À travers les livres - Les interactions soviéto-américaines : les « modèles Foster »
L’arme atomique n’est pas à la source de l’angoisse du monde moderne ; elle est l’affirmation de cette angoisse, l’accomplissement d’un grand désordre interne, et comme la concrétisation de la folie totalitaire de notre temps. Lorsque Einstein, Léo Szilard et d’autres savants émigrés d’Europe font porter au président Roosevelt le message qui arrachera la décision des responsables politiques, ils sont d’abord gouvernés par une crainte explicite : puisque l’arme est concevable, les nazis peuvent la découvrir les premiers. Il est vrai qu’ils sont également animés par un espoir plus secret : fonder sur l’apparition de l’arme absolue, sur la menace très réelle d’un désastre commun, pour la première fois dans l’Histoire, une « cité humaine » à l’échelle du monde, une « démocratie mondiale » — ainsi, selon le secrétaire d’État Stimson, « pourrait être renversé le cours de la civilisation ». Le bulletin des savants atomistes américains s’orne d’une horloge : la petite aiguille marque minuit, la grande s’en approche ou s’en éloigne selon les fluctuations de la politique internationale. « Le compte à rebours définit l’unique horaire, tous les mortels sont voyageurs du train-humanité, le monde est devenu idéal », écrit André Glucksmann dans son remarquable Discours de la Guerre (L’Herne, 1967). Puisque la guerre nucléaire est pure abstraction et croix sur le monde réel, l’arme absolue devient l’instrument de la prise du pouvoir de la raison. Puisque la lutte à mort ne pourrait conduire des adversaires nucléaires qu’à l’holocauste final, l’arme absolue devrait discipliner, ordonner, unifier les conduites sur la scène internationale.

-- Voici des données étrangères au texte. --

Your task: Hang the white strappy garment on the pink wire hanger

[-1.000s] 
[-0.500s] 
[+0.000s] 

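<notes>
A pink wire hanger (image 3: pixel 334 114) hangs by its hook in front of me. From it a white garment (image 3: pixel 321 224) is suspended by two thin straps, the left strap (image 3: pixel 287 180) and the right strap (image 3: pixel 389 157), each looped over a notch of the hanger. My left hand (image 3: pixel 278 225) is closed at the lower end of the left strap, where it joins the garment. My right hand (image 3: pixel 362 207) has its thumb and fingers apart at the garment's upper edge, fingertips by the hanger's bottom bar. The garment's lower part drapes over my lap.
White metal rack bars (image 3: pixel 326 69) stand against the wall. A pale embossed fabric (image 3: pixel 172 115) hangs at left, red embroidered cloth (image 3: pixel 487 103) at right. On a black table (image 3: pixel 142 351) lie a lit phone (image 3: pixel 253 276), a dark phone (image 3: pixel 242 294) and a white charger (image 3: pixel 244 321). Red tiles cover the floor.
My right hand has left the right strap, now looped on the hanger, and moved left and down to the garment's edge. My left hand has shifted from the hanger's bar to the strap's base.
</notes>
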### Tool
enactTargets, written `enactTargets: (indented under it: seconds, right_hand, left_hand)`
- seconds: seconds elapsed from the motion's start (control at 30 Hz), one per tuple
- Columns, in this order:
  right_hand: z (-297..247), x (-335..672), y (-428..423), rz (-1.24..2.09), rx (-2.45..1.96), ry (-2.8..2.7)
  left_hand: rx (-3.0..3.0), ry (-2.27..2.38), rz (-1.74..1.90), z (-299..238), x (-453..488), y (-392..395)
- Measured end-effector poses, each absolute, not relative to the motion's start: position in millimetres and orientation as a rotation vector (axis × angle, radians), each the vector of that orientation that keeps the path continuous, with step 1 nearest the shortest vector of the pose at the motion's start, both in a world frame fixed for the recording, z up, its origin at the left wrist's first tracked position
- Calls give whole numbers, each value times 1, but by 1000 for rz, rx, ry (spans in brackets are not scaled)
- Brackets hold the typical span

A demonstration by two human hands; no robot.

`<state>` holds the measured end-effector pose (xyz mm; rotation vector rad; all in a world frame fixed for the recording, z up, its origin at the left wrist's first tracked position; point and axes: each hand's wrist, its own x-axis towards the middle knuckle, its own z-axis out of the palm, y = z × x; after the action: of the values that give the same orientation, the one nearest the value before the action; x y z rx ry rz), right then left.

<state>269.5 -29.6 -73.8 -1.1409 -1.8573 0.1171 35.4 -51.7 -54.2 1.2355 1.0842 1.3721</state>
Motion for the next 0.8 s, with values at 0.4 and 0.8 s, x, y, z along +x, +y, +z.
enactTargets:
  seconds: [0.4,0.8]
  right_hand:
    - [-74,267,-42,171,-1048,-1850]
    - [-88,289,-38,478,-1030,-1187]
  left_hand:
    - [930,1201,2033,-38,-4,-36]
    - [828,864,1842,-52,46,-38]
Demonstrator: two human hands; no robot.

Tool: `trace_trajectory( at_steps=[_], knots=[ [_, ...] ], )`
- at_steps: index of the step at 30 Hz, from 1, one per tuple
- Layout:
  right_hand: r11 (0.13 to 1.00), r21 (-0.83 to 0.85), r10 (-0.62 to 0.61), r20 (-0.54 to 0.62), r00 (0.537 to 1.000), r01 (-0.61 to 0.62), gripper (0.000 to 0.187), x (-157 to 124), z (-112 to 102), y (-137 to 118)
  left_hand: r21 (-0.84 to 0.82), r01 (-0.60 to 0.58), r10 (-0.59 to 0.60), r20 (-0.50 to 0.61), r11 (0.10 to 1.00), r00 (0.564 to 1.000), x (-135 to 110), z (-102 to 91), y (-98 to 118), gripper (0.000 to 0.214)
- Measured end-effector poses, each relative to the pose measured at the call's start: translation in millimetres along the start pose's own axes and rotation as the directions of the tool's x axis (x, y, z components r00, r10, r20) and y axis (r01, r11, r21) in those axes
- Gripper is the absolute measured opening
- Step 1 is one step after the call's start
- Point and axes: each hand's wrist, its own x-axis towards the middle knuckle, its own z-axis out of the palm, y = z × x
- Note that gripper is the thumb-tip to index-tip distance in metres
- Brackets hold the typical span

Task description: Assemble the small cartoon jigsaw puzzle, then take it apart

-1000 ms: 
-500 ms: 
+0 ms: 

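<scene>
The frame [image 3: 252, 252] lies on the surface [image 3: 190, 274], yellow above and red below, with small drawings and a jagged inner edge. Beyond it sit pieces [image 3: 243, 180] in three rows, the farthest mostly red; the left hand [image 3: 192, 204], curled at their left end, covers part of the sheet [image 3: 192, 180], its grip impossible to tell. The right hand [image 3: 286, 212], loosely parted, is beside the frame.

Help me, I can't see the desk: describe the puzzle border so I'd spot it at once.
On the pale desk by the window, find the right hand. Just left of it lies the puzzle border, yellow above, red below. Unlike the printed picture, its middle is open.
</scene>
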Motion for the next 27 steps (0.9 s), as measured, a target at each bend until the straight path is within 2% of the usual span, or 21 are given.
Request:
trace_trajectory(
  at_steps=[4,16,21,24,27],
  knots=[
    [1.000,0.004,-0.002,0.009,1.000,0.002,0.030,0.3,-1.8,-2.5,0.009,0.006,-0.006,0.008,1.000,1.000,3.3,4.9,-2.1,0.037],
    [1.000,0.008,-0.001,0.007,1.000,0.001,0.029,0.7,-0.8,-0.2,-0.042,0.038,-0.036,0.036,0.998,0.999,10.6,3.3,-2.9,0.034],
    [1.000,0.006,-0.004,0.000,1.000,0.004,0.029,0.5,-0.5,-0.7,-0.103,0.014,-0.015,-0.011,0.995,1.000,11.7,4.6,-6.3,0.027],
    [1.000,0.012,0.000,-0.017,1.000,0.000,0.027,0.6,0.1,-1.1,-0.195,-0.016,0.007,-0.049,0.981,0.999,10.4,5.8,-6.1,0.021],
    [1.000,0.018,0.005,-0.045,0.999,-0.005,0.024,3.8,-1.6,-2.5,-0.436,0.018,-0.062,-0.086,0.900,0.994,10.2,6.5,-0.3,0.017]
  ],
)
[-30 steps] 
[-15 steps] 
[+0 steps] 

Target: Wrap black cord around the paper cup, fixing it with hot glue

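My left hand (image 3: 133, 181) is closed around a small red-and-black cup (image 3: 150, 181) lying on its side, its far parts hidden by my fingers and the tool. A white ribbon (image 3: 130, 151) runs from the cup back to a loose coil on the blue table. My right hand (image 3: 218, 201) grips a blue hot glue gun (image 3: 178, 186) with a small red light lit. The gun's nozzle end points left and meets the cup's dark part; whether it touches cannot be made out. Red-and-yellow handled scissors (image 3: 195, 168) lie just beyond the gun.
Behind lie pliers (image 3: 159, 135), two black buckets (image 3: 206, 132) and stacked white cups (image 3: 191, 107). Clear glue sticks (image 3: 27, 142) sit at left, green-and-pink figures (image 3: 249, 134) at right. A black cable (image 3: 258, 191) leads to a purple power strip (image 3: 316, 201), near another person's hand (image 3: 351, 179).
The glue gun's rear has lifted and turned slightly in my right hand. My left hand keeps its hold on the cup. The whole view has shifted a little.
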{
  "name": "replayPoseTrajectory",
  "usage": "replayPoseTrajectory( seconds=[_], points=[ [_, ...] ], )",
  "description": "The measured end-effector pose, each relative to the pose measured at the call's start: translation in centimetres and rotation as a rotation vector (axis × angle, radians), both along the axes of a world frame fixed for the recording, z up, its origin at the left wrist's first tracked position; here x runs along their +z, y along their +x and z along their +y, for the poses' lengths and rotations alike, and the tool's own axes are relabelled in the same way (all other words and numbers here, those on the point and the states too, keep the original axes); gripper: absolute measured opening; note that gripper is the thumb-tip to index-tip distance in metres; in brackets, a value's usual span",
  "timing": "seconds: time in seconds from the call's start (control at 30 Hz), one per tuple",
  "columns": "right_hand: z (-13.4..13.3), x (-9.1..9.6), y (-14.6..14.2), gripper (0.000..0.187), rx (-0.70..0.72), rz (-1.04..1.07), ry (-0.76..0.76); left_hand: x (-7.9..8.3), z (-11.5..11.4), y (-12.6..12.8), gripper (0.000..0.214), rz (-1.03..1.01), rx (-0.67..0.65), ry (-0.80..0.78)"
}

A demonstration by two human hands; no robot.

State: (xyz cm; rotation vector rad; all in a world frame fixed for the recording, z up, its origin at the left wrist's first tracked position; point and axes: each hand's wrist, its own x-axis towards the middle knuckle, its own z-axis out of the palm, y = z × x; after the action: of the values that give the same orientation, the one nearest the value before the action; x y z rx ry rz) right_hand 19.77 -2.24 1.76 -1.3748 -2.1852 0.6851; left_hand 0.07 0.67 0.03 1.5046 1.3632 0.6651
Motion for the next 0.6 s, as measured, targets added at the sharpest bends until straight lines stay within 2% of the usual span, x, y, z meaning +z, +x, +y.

La réalité internationale d’aujourd’hui répond-elle aux attentes des interlocuteurs de Roosevelt, ces initiateurs de l’ère atomique ? La conscience de leur responsabilité nucléaire commune a-t-elle incité les Supergrands à rationaliser, à codifier leurs rapports ? Devant la considération du risque nucléaire, la terreur est-elle en voie d’être convertie en ordre mondial ? Entre les superpuissances, crises, défis, ruptures de négociations ne sont-ils que moyens de communiquer, d’extérioriser la dissuasion, de rappeler le partenaire au bon sens ? Aux interactions soviéto-américaines, le directeur du Centre d’études stratégiques de l’Institut de recherches de Stanford, Richard B. Foster, consacre une étude, publiée dans l’ouvrage collectif National strategy in a decade of change (Lexington Books, Lexington, Mass. 1973).
Envisager les relations américano-soviétiques comme un ensemble comprenant à la fois des occasions de coopération et des possibilités de conflit, les unes étant souvent neutralisées par les autres : tel est l’objet de la recherche « méthodologique » de Richard B. Foster. « Puisqu’il est de l’intérêt des deux États d’empêcher une guerre nucléaire entre eux, une nécessité dialectique de coopération s’impose à eux… À son tour, cette nécessité stratégique peut conduire à une plus haute synthèse, une nouvelle politique internationale qui serait le ciment d’un ordre mondial »… Son modèle dialectique des interactions soviéto-américaines, l’auteur l’expose à l’aide d’une série de triangles. Cinq croquis sont utilisés pour représenter la genèse d’une organisation globale du système international. L’ossature fondamentale de ce système comprend : la force (Strength ou « S ») et l’association avec les alliés (Partnership ou « P ») qui permettront d’entreprendre des négociations (Negotiations ou « N ») avec l’Union soviétique et la Chine en vue d’instaurer un monde plus pacifique. Dans les diagrammes, les lignes représentant les associations principales sont marquées d’un pointillé, celles qui indiquent les négociations essentielles sont barrées d’une hachure, celles qui correspondent aux principaux engagements de garantie nucléaire sont rayées obliquement.